== Exercise prompt ==
Below are some entries. Copy each line in them that holds "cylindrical".

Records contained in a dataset
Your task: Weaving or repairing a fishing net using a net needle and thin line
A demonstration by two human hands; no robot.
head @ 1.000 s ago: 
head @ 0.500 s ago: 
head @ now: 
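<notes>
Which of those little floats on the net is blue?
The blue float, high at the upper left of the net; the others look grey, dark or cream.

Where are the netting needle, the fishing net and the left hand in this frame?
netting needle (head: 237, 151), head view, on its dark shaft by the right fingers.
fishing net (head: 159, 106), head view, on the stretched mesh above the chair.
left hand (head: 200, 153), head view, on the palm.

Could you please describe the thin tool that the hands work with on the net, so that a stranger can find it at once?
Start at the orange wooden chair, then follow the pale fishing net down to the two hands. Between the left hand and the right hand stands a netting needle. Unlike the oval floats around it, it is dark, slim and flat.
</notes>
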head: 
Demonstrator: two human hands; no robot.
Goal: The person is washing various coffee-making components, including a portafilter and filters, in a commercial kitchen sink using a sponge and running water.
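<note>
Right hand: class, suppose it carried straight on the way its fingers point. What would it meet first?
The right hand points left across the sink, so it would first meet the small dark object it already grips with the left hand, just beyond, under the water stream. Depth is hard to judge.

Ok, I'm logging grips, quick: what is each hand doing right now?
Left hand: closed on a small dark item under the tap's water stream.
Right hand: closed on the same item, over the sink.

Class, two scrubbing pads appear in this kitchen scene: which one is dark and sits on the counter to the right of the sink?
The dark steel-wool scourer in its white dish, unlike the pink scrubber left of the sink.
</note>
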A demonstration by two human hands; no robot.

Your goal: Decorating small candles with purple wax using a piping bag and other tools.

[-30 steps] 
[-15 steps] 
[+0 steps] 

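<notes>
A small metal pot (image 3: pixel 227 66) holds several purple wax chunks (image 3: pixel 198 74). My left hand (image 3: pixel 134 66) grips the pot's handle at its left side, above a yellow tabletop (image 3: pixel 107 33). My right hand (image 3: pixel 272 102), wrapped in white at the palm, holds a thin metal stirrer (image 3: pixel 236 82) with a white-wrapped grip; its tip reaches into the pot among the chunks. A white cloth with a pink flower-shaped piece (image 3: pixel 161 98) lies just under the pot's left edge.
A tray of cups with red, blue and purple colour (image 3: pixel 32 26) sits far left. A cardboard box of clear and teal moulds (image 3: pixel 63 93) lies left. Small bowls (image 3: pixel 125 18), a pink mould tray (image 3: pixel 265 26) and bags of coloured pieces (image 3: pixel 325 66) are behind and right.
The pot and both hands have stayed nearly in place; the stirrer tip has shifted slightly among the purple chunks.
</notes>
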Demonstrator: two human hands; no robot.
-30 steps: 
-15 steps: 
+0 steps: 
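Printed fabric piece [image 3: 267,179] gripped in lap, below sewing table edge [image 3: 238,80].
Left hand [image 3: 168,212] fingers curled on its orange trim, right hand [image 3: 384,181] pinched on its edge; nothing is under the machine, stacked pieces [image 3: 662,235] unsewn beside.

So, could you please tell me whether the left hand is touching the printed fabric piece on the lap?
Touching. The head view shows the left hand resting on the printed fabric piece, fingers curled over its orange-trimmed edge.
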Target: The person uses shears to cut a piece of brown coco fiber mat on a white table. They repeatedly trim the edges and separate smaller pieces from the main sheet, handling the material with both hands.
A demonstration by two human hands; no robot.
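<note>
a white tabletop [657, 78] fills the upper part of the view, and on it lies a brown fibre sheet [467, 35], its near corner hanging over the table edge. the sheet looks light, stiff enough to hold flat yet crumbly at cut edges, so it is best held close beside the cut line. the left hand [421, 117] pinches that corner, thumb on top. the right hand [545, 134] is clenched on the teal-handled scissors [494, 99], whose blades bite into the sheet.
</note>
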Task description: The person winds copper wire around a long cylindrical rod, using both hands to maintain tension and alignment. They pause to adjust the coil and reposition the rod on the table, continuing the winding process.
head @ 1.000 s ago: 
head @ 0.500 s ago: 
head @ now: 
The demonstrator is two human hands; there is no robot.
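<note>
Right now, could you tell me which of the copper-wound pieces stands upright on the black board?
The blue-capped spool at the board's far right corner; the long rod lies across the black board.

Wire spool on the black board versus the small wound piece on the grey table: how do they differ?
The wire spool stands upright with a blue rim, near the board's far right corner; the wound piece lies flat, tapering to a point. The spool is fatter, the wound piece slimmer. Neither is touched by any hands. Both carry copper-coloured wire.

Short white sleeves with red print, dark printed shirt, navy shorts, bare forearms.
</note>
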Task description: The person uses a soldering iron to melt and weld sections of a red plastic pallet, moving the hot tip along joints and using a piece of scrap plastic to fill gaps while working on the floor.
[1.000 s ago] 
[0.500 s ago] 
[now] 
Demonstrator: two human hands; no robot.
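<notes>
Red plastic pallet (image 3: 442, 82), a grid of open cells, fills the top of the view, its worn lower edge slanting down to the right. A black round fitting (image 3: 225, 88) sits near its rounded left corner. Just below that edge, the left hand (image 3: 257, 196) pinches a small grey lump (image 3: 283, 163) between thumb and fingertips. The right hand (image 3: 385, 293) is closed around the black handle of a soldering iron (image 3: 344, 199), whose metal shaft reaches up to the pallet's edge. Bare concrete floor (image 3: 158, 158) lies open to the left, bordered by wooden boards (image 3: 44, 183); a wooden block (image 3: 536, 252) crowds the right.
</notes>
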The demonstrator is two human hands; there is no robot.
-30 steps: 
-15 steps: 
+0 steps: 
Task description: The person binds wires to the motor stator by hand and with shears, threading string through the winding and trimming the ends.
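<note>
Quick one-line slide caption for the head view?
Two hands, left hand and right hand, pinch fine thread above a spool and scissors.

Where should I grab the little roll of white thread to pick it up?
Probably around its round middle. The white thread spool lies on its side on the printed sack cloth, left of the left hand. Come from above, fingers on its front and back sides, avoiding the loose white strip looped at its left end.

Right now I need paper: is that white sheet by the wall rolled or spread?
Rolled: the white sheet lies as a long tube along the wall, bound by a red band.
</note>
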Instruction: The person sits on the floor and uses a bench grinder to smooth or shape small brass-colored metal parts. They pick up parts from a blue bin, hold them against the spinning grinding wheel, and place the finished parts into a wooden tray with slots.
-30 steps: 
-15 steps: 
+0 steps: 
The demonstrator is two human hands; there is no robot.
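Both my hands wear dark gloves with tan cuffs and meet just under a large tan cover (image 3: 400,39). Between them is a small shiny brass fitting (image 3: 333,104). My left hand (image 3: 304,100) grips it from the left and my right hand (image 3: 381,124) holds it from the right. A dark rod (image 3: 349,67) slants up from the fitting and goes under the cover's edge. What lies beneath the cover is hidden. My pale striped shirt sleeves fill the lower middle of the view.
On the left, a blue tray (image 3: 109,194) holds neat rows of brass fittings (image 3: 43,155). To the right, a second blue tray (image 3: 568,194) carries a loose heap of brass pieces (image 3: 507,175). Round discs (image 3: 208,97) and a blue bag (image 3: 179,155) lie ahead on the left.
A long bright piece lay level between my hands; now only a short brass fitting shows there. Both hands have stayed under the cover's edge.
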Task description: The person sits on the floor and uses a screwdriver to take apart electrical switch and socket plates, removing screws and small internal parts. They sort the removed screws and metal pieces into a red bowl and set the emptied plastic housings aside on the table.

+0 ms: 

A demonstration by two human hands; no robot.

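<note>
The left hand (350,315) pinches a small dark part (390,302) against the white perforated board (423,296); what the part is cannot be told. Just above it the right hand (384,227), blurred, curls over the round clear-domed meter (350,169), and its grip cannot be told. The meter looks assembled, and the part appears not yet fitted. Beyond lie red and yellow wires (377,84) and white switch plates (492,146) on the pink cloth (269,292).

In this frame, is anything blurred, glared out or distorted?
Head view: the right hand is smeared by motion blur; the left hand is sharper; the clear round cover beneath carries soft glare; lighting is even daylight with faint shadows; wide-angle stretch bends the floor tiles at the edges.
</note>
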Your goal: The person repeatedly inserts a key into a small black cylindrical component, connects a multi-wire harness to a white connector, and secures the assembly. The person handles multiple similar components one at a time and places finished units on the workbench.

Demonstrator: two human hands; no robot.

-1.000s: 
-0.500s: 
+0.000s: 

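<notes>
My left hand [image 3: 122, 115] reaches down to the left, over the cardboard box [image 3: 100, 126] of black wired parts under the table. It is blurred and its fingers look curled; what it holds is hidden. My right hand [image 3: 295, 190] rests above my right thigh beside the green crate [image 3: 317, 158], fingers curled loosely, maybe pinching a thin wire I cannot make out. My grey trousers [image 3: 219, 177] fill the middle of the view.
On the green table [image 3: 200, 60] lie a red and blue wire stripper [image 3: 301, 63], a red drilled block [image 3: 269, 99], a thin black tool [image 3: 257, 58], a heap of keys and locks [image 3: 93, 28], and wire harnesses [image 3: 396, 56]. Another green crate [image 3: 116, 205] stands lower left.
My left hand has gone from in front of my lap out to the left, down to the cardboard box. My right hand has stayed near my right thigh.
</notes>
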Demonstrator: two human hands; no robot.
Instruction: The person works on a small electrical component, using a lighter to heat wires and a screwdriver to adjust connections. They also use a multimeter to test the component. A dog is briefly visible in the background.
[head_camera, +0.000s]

== Task solution ==
Task description: The person winds copper wire around a long cylindrical rod, using both hands to maintain tension and alignment. They pause to adjust the coil and reposition the rod on the table, continuing the winding process.
Your goal: The person repeatedly inserts a key into a small black cylindrical component, connects a multi-wire harness to a white connector, and secures the assembly. The person handles multiple similar components one at a time and places finished units on the workbench.

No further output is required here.